Corbett consented to the issuance of the Commission's Order without admitting or denying its findings. (Rels. 34-59640; IA-2861; File No. 3-13418)
Court Enters Final Consent Judgments Against Shuster, Renteria, and Vujovic in Widespread Insider Trading Scheme
On March 26, 2009, the Honorable Kimba M. Wood, Chief United States District Judge for the Southern District of New York, entered final consent judgments against defendants Nickolaus Shuster, Juan C. Renteria, Jr. and Monika Vujovic, in an action filed in 2005 by the Commission, charging 17 defendants with collectively engaging in a insider trading scheme, which netted almost $7 million in illicit gains, through trading in at least 26 stocks.
As alleged in the Fourth Amended Complaint, Shuster and Renteria were hired by the two primary architects of the insider trading schemes, David Pajcin and Eugene Plotkin, to obtain jobs at Quad/Graphics, Inc., a printing plant for BusinessWeek magazine.

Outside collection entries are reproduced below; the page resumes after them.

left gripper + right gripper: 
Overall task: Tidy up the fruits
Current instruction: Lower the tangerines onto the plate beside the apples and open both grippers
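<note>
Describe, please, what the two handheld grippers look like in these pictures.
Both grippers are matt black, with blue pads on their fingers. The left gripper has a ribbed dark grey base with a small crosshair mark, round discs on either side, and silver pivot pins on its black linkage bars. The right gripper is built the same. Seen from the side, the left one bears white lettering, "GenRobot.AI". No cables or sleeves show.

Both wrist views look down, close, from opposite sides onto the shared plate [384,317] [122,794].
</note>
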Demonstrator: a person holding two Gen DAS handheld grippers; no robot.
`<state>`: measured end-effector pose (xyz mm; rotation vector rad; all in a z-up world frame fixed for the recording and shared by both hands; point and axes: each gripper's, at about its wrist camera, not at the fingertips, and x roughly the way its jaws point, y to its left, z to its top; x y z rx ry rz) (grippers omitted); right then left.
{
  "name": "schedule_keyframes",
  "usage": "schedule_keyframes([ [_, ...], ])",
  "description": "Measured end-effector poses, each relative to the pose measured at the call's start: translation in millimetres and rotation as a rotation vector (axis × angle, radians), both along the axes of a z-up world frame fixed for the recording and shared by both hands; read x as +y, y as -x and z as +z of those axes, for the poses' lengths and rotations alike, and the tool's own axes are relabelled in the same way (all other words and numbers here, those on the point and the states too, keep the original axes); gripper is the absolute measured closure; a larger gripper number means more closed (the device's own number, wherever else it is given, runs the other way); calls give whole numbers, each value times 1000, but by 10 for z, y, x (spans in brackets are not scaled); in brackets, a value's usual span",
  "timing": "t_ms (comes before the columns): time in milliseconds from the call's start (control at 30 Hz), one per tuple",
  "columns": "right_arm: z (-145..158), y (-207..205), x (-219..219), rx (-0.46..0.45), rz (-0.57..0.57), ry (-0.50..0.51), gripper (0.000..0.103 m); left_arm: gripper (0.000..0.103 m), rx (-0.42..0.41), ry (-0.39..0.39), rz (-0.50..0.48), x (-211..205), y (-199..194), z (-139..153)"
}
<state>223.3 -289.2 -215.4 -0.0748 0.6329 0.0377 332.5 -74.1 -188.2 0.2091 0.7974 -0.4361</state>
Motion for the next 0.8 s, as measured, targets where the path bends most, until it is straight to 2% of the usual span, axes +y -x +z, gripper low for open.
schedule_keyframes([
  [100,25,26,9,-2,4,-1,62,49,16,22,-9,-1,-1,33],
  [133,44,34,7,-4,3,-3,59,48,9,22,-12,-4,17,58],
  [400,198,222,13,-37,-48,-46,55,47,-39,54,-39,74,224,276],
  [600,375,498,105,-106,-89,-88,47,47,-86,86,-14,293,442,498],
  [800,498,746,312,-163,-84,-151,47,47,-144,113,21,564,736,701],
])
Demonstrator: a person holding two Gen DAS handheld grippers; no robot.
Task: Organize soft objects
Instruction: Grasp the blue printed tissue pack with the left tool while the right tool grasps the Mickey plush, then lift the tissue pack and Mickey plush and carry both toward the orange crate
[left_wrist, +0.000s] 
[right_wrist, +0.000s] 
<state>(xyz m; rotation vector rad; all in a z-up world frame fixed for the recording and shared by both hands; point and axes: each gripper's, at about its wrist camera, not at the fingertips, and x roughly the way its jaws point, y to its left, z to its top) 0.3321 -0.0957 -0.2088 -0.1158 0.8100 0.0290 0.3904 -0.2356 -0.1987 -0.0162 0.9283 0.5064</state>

Pursuant to the scheme, Shuster and Renteria called Pajcin and Plotkin, and read them key portions of the "Inside Wall Street" column - a widely-read column that generally moves the price of the securities of companies mentioned in it - prior to the time the column was made available to the public. As a result of the information provided, Pajcin and Plotkin traded in, and/or tipped others with material non-public information concerning at least 10 companies, resulting in collective ill-gotten gains of approximately $280,000. Pajcin and Plotkin paid Renteria approximately $5,000 and paid Shuster approximately $20,000 for the information. The Court entered orders permanently enjoining both Shuster and Renteria from further violations of Section 10(b) of the Securities Exchange Act of 1934 and Rule 10b-5 thereunder.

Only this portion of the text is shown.